PROBLEM → Leave out every line before the one containing "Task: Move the", and repeat the rest of the material below exactly, that line included.
━━━━━ GIVEN INFORMATION ━━━━━
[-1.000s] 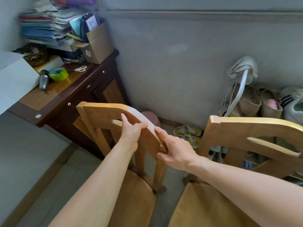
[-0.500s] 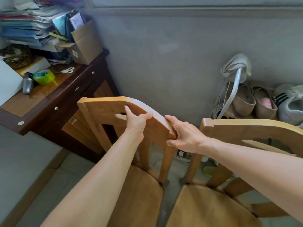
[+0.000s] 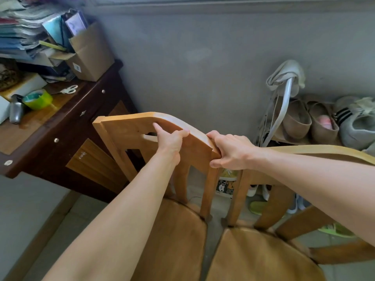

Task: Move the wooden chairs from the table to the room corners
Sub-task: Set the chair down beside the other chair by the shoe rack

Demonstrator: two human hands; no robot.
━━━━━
SOLUTION TO THE EXERCISE →
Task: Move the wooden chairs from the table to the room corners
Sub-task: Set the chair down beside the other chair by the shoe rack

Demonstrator: two human hands; no robot.

That wraps up the answer.